No items found.

Create and Monitor a Data Pipeline Using the Airbyte API

Learn how to export data from a Postgres table to a .CSV file in an Azure Blob Storage by using the new Airbyte API

Should you build or buy your data pipelines?

Download our free guide and discover the best approach for your needs, whether it's building your ELT solution in-house or opting for Airbyte Open Source or Airbyte Cloud.

Download now

In this tutorial, you will learn how to export data from a Postgres table to a .CSV file in an Azure Blob Storage by using the new Airbyte’s API, which was recently launched as Generally Available, and will allow developers to automate data movement tasks easily.

For this tutorial, I will use C# as the programming language and I will use the RestSharp library to make all the API requests. However, you could use the language of your choice. In addition, If you would like to analyze some sample codes of how to use the API in different programming languages, you can check out Airbyte’s API documentation.

Before going straight to the steps of how to use the API, please make sure you meet the following prerequisites:

Prerequisites

  • Airbyte account: You need to have a valid Airbyte Cloud account. If you are just starting to explore the tool, you can create a 14-day trial account without the need to register a credit card, which I think is awesome.
  • IDE: Make sure you have your IDE of choice installed and ready to be used. I will be using Visual Studio Community Edition and I will be creating a new project from scratch.
  • RestSharp library: As mentioned previously, this is the library I will be using to make all the API requests. If you are planning to use it as well and you will be using the same IDE, then all you need to do is open the command line, go to your project directory, and install the package by running the following command:
dotnet add package RestSharp
  • Newtonsoft library: This is not completely necessary, but I used it to deserialize the API response and to get some values I needed for the demo. The Newtonsoft library can be installed by running the following command:
dotnet add package Newtonsoft.Json

Now that you are all set up and ready, you can follow the next steps to learn how to use the API:

Step 1: Create an API Key

The API Key is the way you identify and authenticate yourself, or your app, to make requests to the API. Due to security reasons, you must create an API Key to be able to use Airbyte’s API.

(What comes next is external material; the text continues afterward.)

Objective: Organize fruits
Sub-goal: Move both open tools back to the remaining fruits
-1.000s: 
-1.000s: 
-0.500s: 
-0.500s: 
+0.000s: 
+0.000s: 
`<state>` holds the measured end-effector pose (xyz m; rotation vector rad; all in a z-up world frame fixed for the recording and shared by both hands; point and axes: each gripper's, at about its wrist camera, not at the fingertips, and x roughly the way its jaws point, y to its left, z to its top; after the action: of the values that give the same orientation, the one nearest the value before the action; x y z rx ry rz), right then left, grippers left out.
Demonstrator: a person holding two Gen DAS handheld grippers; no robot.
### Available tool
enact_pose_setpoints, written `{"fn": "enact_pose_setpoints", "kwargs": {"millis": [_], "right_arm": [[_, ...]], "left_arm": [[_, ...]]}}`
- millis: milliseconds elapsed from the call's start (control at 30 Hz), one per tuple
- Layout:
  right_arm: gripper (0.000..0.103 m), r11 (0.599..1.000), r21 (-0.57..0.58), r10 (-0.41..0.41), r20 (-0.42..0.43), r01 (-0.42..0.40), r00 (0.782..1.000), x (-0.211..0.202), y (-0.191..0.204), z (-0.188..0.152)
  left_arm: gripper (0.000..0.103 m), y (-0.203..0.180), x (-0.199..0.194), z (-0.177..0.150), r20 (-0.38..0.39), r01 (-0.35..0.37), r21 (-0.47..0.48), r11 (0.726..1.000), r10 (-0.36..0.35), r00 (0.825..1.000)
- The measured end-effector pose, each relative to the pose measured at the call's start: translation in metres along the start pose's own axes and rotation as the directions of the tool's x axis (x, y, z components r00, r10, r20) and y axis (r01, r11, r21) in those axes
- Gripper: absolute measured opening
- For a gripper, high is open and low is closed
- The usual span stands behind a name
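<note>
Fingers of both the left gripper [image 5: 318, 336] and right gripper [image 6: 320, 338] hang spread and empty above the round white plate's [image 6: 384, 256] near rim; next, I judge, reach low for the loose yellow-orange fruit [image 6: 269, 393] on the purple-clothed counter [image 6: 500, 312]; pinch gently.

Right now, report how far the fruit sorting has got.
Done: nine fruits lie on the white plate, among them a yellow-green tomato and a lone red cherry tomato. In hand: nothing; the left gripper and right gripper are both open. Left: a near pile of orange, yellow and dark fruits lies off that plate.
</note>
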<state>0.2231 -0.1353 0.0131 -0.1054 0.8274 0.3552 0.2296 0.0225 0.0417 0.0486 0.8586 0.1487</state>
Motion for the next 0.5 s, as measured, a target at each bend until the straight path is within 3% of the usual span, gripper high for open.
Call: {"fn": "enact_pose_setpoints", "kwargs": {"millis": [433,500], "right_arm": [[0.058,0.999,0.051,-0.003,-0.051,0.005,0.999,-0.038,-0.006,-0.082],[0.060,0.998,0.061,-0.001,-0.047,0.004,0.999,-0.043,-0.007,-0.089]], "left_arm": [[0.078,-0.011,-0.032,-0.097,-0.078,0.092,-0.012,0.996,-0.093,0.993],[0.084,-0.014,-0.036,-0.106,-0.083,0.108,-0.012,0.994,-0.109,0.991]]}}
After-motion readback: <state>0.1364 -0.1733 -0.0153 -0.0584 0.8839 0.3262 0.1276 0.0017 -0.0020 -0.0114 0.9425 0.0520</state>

The key must be created at Airbyte’s Developer Portal, which is the UI Airbyte has available to manage all administrative tasks you would do related to the API, such as creating or revoking a new API Key, monitoring your API requests, and viewing some usage metrics of the last 24 hours, up to the last 30 days.

The portal’s interface is pretty easy and intuitive. To create a new API Key, you have to click on the API Keys option in the left panel, and then click on the button New Api Key:

API Keys option at Airbyte’s Developer Portal

Once you click on the button and type the name you’d like to assign to the key, you will be able to see the key value. You can copy it and save it in a file, or you can download the .key file, which will have the key value in it. You will be able to view the key only once, so make sure you store it safely.

Step 2: Create a Source

My Source is a Postgres table called Person, and according to the documentation, certain parameters are mandatory and some of them are not. I decided to add some extra parameters, just to make sure everything is created as I would like it to be. These are the parameters I used in my API call:

Postgres parameters - Source creation

I used the default Postgres port, and my table was created under the schema public. My database does require a secure connection, and that’s why I’m setting the ssl_mode as required. The replication method will be the standard one, and I’m not using any SSH tunnel.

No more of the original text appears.